**What this task involves**
Set the data down again, word for word, as it appears below.

= = = = = = =

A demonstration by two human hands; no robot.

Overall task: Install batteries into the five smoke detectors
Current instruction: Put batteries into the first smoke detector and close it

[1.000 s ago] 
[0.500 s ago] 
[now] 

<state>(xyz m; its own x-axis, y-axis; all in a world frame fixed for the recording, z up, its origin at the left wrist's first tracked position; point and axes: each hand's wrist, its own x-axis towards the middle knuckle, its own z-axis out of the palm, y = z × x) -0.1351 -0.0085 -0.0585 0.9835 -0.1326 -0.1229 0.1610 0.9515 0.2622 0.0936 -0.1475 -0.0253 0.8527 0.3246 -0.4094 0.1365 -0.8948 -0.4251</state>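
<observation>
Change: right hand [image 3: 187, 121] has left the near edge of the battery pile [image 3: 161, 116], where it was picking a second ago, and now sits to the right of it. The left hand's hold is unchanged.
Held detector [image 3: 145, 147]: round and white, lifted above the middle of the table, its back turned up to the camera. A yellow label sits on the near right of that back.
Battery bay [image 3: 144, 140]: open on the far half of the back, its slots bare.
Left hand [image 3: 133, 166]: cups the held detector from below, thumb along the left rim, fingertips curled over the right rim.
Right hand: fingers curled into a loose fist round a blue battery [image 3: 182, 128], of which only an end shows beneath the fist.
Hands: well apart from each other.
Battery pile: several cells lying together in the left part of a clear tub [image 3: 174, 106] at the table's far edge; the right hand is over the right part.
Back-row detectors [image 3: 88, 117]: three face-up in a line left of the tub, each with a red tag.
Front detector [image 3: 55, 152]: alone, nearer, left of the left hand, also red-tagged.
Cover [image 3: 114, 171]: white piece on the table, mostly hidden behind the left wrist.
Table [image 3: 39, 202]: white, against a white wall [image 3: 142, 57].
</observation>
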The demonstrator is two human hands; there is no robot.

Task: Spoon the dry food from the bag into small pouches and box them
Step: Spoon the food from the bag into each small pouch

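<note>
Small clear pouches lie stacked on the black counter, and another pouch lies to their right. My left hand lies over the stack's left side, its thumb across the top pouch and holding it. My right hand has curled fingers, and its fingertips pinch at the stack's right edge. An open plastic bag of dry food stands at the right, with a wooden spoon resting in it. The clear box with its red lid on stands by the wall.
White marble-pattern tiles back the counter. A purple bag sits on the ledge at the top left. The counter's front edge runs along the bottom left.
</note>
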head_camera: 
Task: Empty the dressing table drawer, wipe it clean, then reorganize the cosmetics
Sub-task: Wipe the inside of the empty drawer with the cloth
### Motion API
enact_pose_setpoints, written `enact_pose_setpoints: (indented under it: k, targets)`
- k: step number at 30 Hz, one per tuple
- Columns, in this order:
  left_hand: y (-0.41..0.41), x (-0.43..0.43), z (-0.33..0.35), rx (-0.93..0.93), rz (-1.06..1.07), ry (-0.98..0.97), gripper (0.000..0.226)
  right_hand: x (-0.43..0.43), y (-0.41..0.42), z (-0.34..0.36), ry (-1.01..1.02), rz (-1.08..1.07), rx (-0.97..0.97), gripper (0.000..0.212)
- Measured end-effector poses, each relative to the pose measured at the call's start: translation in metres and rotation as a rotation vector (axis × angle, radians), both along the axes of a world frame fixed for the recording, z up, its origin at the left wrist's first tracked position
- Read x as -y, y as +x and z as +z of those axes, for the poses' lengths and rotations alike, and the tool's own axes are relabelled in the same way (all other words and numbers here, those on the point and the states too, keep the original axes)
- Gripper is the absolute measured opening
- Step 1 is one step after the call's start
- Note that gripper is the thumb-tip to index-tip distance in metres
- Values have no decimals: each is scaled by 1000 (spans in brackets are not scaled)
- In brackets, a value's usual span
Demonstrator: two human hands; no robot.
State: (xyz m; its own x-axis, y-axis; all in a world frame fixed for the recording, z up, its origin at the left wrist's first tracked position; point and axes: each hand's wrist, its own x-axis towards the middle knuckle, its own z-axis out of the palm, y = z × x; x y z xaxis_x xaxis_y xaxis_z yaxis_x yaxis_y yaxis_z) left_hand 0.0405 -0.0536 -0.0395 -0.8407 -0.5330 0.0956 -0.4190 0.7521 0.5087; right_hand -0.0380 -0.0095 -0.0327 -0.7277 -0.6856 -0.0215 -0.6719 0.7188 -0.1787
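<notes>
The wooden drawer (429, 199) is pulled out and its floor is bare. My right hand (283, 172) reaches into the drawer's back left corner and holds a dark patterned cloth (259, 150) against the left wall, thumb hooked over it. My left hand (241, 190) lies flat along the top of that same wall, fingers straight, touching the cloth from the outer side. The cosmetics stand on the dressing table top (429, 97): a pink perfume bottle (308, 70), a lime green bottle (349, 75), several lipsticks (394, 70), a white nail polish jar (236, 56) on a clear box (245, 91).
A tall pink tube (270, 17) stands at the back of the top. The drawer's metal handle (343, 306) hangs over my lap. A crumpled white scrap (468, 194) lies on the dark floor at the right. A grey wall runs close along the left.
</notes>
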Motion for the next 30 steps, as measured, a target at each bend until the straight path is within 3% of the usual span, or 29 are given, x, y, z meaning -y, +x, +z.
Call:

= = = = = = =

**Exercise result**
A demonstration by two human hands; no robot.

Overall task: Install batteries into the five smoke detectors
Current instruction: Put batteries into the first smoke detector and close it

[1.000 s ago] 
[0.500 s ago] 
[now] 

<state>(xyz m; its own x-axis, y-axis; all in a world frame fixed for the recording, z up, its origin at the left wrist's first tracked position; point and axes: each hand's wrist, its own x-axis towards the middle knuckle, its own z-axis out of the palm, y = z × x) -0.1351 -0.0085 -0.0585 0.9835 -0.1326 -0.1229 0.1610 0.9515 0.2622 0.0936 -0.1475 -0.0253 0.8527 0.3246 -0.4094 0.1365 -0.8948 -0.4251</state>
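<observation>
Change: right hand [image 3: 187, 121] has left the near edge of the battery pile [image 3: 161, 116], where it was picking a second ago, and now sits to the right of it. The left hand's hold is unchanged.
Held detector [image 3: 145, 147]: round and white, lifted above the middle of the table, its back turned up to the camera. A yellow label sits on the near right of that back.
Battery bay [image 3: 144, 140]: open on the far half of the back, its slots bare.
Left hand [image 3: 133, 166]: cups the held detector from below, thumb along the left rim, fingertips curled over the right rim.
Right hand: fingers curled into a loose fist round a blue battery [image 3: 182, 128], of which only an end shows beneath the fist.
Hands: well apart from each other.
Battery pile: several cells lying together in the left part of a clear tub [image 3: 174, 106] at the table's far edge; the right hand is over the right part.
Back-row detectors [image 3: 88, 117]: three face-up in a line left of the tub, each with a red tag.
Front detector [image 3: 55, 152]: alone, nearer, left of the left hand, also red-tagged.
Cover [image 3: 114, 171]: white piece on the table, mostly hidden behind the left wrist.
Table [image 3: 39, 202]: white, against a white wall [image 3: 142, 57].
</observation>
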The demonstrator is two human hands; there is no robot.

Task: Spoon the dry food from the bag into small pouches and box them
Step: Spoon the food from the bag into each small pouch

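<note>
Small clear pouches lie stacked on the black counter, and another pouch lies to their right. My left hand lies over the stack's left side, its thumb across the top pouch and holding it. My right hand has curled fingers, and its fingertips pinch at the stack's right edge. An open plastic bag of dry food stands at the right, with a wooden spoon resting in it. The clear box with its red lid on stands by the wall.
White marble-pattern tiles back the counter. A purple bag sits on the ledge at the top left. The counter's front edge runs along the bottom left.
</note>
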head_camera: 
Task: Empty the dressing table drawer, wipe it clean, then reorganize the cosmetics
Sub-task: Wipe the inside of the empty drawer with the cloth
### Motion API
enact_pose_setpoints, written `enact_pose_setpoints: (indented under it: k, targets)`
- k: step number at 30 Hz, one per tuple
- Columns, in this order:
  left_hand: y (-0.41..0.41), x (-0.43..0.43), z (-0.33..0.35), rx (-0.93..0.93), rz (-1.06..1.07), ry (-0.98..0.97), gripper (0.000..0.226)
  right_hand: x (-0.43..0.43), y (-0.41..0.42), z (-0.34..0.36), ry (-1.01..1.02), rz (-1.08..1.07), rx (-0.97..0.97), gripper (0.000..0.212)
- Measured end-effector poses, each relative to the pose measured at the call's start: translation in metres and rotation as a rotation vector (axis × angle, radians), both along the axes of a world frame fixed for the recording, z up, its origin at the left wrist's first tracked position
- Read x as -y, y as +x and z as +z of those axes, for the poses' lengths and rotations alike, and the tool's own axes are relabelled in the same way (all other words and numbers here, those on the point and the states too, keep the original axes)
- Gripper is the absolute measured opening
- Step 1 is one step after the call's start
- Note that gripper is the thumb-tip to index-tip distance in metres
- Values have no decimals: each is scaled by 1000 (spans in brackets are not scaled)
- In brackets, a value's usual span
Demonstrator: two human hands; no robot.
State: (xyz m; its own x-axis, y-axis; all in a world frame fixed for the recording, z up, its origin at the left wrist's first tracked position; point and axes: each hand's wrist, its own x-axis towards the middle knuckle, its own z-axis out of the palm, y = z × x; x y z xaxis_x xaxis_y xaxis_z yaxis_x yaxis_y yaxis_z) left_hand 0.0405 -0.0536 -0.0395 -0.8407 -0.5330 0.0956 -0.4190 0.7521 0.5087; right_hand -0.0380 -0.0095 -0.0327 -0.7277 -0.6856 -0.0215 -0.6719 0.7188 -0.1787
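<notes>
The wooden drawer (429, 199) is pulled out and its floor is bare. My right hand (283, 172) reaches into the drawer's back left corner and holds a dark patterned cloth (259, 150) against the left wall, thumb hooked over it. My left hand (241, 190) lies flat along the top of that same wall, fingers straight, touching the cloth from the outer side. The cosmetics stand on the dressing table top (429, 97): a pink perfume bottle (308, 70), a lime green bottle (349, 75), several lipsticks (394, 70), a white nail polish jar (236, 56) on a clear box (245, 91).
A tall pink tube (270, 17) stands at the back of the top. The drawer's metal handle (343, 306) hangs over my lap. A crumpled white scrap (468, 194) lies on the dark floor at the right. A grey wall runs close along the left.
</notes>
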Motion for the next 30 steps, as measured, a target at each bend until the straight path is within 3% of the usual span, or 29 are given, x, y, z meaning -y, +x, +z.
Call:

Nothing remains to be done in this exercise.